At one point in the creation time, you will need to define on which (remote) location the template is going to exist. Currently, you need to provide either totally empty repository (non-initialized one, this means also without the README file) or non existing one (which will be created for you).

tip

When using GitLab and providing ExistingGroup/NonExistingGroupOne/NonExistingGroupTwo in the User/Group field, the NonExistingGroupOne and NonExistingGroupTwo will be created automatically(if the token provided has the corresponding rights).

Insert documentation in your Entities

You can document any type of entity (Templates, Systems, ...) following this procedure.

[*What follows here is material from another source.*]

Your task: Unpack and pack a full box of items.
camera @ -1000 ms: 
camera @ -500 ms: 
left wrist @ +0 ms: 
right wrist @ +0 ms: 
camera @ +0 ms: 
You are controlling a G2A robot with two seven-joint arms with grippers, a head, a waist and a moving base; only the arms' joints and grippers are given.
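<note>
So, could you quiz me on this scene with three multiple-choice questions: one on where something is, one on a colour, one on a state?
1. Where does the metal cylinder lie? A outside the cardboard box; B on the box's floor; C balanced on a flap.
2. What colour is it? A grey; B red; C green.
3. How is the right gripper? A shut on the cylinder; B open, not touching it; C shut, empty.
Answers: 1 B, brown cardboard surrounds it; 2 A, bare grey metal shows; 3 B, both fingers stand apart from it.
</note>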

Create a mkdocs.yml file in the root of your repository with the following content:

site_name: 'example-docs'
nav:
- Home: index.md

plugins:
- techdocs-core

Update your component's entity description by adding the following lines to its catalog-info.yaml in the root of its repository:

metadata:
annotations:
backstage.io/techdocs-ref: dir:.

The backstage.io/techdocs-ref annotation is used by TechDocs to download the documentation source files for generating an entity's TechDocs site.

Create a /docs folder in the root of your repository with at least an index.md file in it. (If you add more markdown files, make sure to update the nav in the mkdocs.yml file to get proper navigation for your documentation.)

note

Although docs is a popular directory name for storing documentation, it can be renamed to something else and can be configured by mkdocs.yml. See https://www.mkdocs.org/user-guide/configuration/#docs_dir

The docs/index.md can for example have the following content:


# example docs

This is a basic example of documentation.